Think of it as a lack of standards?
Here’s your first tech buzzword of 2017: ‘Brownfield’
There’s a lot of hype and activity surrounding IoT, which is very positive and can help expedite its growth and proliferation.  However, the approach being embraced by most newcomers and early adopters leaves a lot to be desired.  Usually, designers and manufacturers are inclined to hop on the IoT bandwagon through “greenfield development” — creating products from scratch — rather than “brownfield development” — connecting existing devices, systems and infrastructure to the cloud.
   Meanwhile, we’re seeing manufacturers “reinvent the wheel” by creating proprietary hardware and software to power their IoT devices.  They face, and fail to deal with, the multitude of IoT development challenges — often simultaneously.
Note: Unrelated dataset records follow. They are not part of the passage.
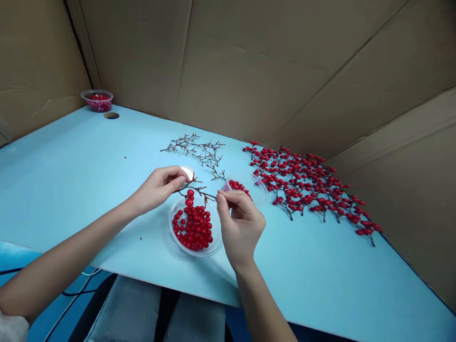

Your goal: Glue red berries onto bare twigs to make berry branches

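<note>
A thin brown artificial twig [201, 192] is stretched between my two hands above a clear round tub [171, 228] of red berries [195, 230]. My left hand [160, 187] pinches the twig's left end between thumb and forefinger. With its thumb and fingertips pressed together, my right hand [242, 223] is at the twig's right end; whether a berry is hidden in that pinch I cannot tell. A couple of red berries [189, 197] show at the twig's left part, over the tub. Just behind my left fingertips is a small white round item [187, 172], partly covered.
Bare brown twigs [199, 148] lie farther back. Many berry-covered branches [302, 180] spread over the right side. A second tub of berries [239, 186] stands behind my right hand, and another tub [98, 100] by a table hole [111, 115]. Cardboard walls [228, 66] enclose the table.
</note>
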Action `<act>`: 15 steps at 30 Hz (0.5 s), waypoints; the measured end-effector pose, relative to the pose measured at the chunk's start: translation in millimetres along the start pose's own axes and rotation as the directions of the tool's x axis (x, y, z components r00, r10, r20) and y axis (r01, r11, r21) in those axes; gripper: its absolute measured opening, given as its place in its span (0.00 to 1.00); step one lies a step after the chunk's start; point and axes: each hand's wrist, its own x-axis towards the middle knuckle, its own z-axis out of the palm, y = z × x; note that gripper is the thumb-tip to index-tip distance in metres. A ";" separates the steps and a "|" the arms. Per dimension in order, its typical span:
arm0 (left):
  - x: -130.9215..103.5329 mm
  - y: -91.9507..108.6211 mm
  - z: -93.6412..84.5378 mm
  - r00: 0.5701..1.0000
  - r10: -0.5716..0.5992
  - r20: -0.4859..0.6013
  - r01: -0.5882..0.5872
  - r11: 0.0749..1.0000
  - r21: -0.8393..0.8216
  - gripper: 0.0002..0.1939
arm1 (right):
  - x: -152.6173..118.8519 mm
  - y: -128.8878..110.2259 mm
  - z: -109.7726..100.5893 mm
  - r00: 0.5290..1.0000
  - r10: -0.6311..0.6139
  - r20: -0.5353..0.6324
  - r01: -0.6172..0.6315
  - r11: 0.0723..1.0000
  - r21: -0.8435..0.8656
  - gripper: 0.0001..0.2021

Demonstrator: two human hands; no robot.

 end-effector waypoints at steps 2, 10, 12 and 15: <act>-0.4 0.1 -1.3 0.998 -0.013 0.056 0.011 0.999 0.047 0.10 | 0.6 1.1 -1.0 0.999 0.012 -0.031 -0.012 1.000 0.023 0.05; -3.1 -0.4 -3.8 0.983 0.015 0.183 -0.052 0.978 0.203 0.15 | 5.6 3.1 -1.1 0.991 0.111 -0.081 -0.101 0.988 0.114 0.03; -3.9 0.2 -3.5 0.983 0.018 0.185 -0.058 0.975 0.213 0.15 | 6.6 4.6 -1.7 0.987 0.140 -0.076 -0.130 0.983 0.128 0.03; -4.7 0.4 -1.3 0.989 0.026 0.144 -0.056 0.977 0.207 0.15 | 5.9 5.8 -4.1 0.994 0.034 -0.103 -0.031 0.999 0.032 0.03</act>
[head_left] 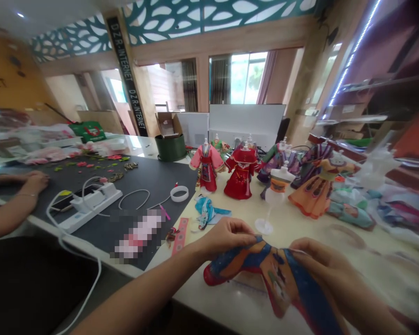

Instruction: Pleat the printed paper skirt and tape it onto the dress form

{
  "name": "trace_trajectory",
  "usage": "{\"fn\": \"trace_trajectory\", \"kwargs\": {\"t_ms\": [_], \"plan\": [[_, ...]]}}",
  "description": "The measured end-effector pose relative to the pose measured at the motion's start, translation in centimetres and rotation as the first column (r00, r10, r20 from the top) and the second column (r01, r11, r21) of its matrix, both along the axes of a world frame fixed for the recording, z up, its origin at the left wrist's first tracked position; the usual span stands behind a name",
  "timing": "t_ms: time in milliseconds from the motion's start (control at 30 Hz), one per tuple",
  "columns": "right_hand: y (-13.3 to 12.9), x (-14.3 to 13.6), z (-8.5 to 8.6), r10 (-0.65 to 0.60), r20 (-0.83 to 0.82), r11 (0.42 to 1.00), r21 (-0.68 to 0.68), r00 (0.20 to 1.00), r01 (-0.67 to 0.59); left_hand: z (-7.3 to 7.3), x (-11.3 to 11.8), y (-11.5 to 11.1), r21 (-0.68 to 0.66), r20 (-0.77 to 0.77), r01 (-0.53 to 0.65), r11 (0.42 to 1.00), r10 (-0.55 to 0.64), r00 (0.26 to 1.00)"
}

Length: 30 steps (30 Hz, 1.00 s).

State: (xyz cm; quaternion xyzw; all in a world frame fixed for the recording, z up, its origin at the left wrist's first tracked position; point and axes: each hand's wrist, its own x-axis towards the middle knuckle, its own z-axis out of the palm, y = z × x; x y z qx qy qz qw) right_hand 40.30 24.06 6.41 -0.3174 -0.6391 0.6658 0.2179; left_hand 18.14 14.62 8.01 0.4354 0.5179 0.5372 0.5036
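A small blue and orange doll robe (275, 274) with red edging is spread between my two hands above the front of the pale table. My left hand (230, 237) pinches its collar edge on the left. On the other side, my right hand (321, 260) is closed on the shoulder edge, its fingertips partly hidden. Just beyond stands a white doll stand (274, 202) with an orange band around its chest. A crumpled blue cloth (207, 211) lies left of it, near a pink patterned strip (181, 235).
Behind are doll mannequins in a pink robe (207, 165), a red robe (242, 172) and an orange dress (322, 188). On the dark mat at left lie a power strip (90, 207) and a white tape roll (179, 193). Another person's hands (35, 184) rest at far left.
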Motion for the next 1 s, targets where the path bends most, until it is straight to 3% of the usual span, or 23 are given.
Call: {"fn": "trace_trajectory", "kwargs": {"t_ms": [133, 300, 600, 800, 1000], "plan": [[0.5, 0.1, -0.2, 0.013, 0.039, 0.996, 0.086, 0.999, -0.016, 0.7, -0.4, 0.1, 0.005, -0.085, 0.000, 1.000, 0.000, 0.996], [0.5, -0.2, 0.8, 0.014, 0.004, 0.991, 0.132, 1.000, -0.015, 1.3, -0.5, 0.5, -0.017, -0.031, 0.052, 0.999, -0.052, 0.998], [1.3, -1.2, 3.1, -0.135, -0.186, 0.972, 0.166, 0.973, 0.166, 3.4, -1.4, 2.3, -0.013, -0.049, 0.110, 0.994, -0.111, 0.993], [3.2, -2.5, 4.5, -0.244, -0.254, 0.840, 0.427, 0.936, 0.335, 5.1, -2.4, 5.3, 0.063, -0.258, 0.022, 0.998, -0.005, 0.966], [6.3, -4.0, 4.0, -0.320, -0.263, 0.763, 0.497, 0.910, 0.412, 5.8, -3.6, 8.7, 0.190, -0.463, 0.087, 0.978, 0.011, 0.886]]}}
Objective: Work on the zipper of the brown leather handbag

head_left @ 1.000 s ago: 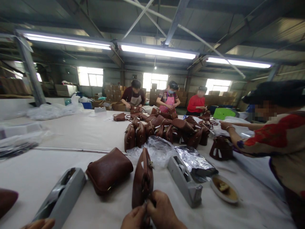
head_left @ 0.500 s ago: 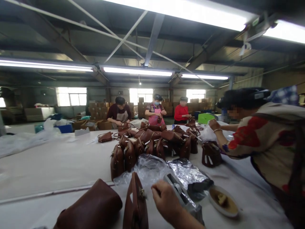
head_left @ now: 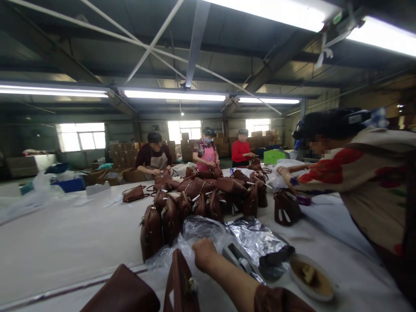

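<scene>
My right hand (head_left: 204,255) reaches forward at the lower centre, its fingers closed at the edge of a clear plastic sheet (head_left: 201,227); what is between the fingers is hidden. An upright brown bag (head_left: 180,281) with a metal clasp stands just left of my wrist. Another brown bag (head_left: 121,292) lies further left at the bottom edge. A grey tape dispenser (head_left: 242,260) is right of my hand, beside silvery film (head_left: 256,236). My left hand does not show.
Several brown bags (head_left: 170,219) stand bunched mid-table. At the right, an oval dish (head_left: 312,277) holds something yellowish. A person in a flowered top (head_left: 331,171) leans over the table's right side. Three people (head_left: 206,156) work across the table.
My right hand has moved forward and slightly left to the plastic, showing more forearm and a brown sleeve. The view has shifted, and the leaning person's arms reach lower.
</scene>
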Available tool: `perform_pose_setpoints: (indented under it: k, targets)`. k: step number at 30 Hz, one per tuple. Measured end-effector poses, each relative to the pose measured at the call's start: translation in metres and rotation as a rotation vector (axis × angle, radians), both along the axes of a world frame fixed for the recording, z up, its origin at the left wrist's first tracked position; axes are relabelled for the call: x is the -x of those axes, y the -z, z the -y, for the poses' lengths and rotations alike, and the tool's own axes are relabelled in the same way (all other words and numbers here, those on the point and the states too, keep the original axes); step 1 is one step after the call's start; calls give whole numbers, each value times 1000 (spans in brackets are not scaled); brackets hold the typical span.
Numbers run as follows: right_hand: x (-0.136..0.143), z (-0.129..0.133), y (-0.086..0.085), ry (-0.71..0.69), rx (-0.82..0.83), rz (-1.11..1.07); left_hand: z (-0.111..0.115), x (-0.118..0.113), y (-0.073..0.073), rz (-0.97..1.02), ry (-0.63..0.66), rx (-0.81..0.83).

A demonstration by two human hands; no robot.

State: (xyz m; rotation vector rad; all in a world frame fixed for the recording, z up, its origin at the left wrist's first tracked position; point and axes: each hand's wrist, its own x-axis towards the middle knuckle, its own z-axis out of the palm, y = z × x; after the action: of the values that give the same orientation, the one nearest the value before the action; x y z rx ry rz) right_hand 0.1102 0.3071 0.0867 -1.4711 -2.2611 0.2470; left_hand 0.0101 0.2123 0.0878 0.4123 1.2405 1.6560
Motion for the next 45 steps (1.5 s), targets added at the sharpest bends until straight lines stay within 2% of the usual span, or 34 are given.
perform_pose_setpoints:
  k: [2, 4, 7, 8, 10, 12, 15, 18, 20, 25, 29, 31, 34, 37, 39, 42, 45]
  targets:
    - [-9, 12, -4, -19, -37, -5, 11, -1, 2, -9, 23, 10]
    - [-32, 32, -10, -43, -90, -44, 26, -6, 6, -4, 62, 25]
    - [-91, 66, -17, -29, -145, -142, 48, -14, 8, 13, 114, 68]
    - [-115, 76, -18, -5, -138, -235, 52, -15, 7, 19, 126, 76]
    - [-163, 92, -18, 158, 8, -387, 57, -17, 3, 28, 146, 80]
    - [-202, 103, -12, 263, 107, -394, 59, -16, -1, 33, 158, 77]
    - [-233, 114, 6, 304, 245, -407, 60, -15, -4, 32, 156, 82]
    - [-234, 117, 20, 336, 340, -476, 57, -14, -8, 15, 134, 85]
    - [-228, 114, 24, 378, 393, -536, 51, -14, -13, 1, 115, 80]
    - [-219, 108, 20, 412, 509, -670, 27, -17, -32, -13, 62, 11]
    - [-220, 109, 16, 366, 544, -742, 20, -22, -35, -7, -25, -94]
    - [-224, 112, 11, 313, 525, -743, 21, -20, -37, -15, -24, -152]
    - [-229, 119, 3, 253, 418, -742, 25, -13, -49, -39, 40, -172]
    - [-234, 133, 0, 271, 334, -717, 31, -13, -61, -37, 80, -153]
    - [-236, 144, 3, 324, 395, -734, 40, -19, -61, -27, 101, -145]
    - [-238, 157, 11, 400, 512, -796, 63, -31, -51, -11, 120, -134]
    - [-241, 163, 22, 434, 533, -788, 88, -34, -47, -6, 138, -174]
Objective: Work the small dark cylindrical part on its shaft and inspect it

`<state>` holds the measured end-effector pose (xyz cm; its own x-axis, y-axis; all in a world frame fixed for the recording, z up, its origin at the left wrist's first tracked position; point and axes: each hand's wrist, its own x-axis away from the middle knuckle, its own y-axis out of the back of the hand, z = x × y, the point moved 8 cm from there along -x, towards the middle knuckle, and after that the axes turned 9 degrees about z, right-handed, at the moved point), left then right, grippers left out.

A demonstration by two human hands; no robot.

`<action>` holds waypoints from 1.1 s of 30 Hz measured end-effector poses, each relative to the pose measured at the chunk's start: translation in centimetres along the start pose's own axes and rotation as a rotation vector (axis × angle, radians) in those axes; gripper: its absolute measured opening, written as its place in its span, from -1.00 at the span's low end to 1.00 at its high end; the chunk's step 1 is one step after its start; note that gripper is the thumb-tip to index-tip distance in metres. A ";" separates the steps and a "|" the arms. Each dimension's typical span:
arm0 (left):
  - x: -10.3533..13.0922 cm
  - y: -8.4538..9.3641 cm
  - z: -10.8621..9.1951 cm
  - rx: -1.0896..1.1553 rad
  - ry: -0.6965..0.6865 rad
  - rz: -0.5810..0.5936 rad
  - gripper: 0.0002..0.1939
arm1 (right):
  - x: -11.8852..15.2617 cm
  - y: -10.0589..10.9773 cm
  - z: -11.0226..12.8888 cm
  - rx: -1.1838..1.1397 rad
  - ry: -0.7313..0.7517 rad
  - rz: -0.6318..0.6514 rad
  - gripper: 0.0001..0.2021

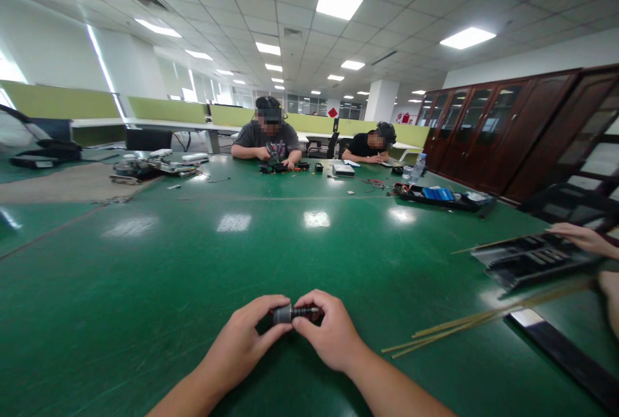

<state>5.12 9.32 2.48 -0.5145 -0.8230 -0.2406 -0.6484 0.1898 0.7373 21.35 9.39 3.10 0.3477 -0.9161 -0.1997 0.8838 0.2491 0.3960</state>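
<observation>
Between my two hands is a small, dark cylindrical metal part, with a wide grey barrel on the left and a narrower, ridged black shaft on the right. Its exact kind does not show. The thumb and fingers of my left hand are closed round the barrel end. My right hand pinches the shaft end, its thumb beneath and forefinger above. The part lies roughly level, a little above the green tabletop. My fingers hide both of its ends in part.
To the right, a nearby person's hand touches a black slotted panel; thin yellowish rods and a long black bar lie closer. Two people work across the table. A black tray and a bottle stand far right, dismantled devices far left.
</observation>
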 end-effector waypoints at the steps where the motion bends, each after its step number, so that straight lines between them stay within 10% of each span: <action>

The unintended consequence is a fragmented IoT landscape plagued by an endemic lack of standards, creating products that are insecure, unreliable, unmanageable and weak at communicating with one another.  Interoperability is a huge issue, since the future of IoT is not devices that can be remotely controlled and send data back to the cloud, but rather devices and systems that can autonomously communicate between each other and reliably coordinate their actions.


New data centers everywhere as each country wants to control (or at least hold) its own data.
Amazon Opens Data Centers to Boost U.K. Cloud Services
Amazon Web Services, the cloud-hosting arm of Amazon.com Inc., opened new data centers in the U.K. as it seeks to stay abreast of competitors in offering cloud computing services to government and health-care customers.
   The U.K. data region, which comprises two zones, each consisting of multiple data centers, is the 16th Amazon Web Services operates worldwide and its third in Europe.  A fourth in France has already been announced and will open next year.
Governments are increasingly moving computing functions into the cloud.  But they are often required for regulatory and security purposes to hold data within their national borders.  The same applies for sensitive health-care information.


I’ll have to ask Indian students what is really happening.
India is in the throes of an unprecedented social experiment in enforced digital disruption, and the world has much to learn from it.
Prime Minister Narendra Modi launched a surprise in early November, demonetizing 500 and 1,000 rupee bank notes.  Modi’s war on cash is not without international precedent: Singapore, for example, withdrew its largest currency recently; the European Central Bank eliminated the 500-euro bank note; South Korea plans to eliminate at least all coins by 2020.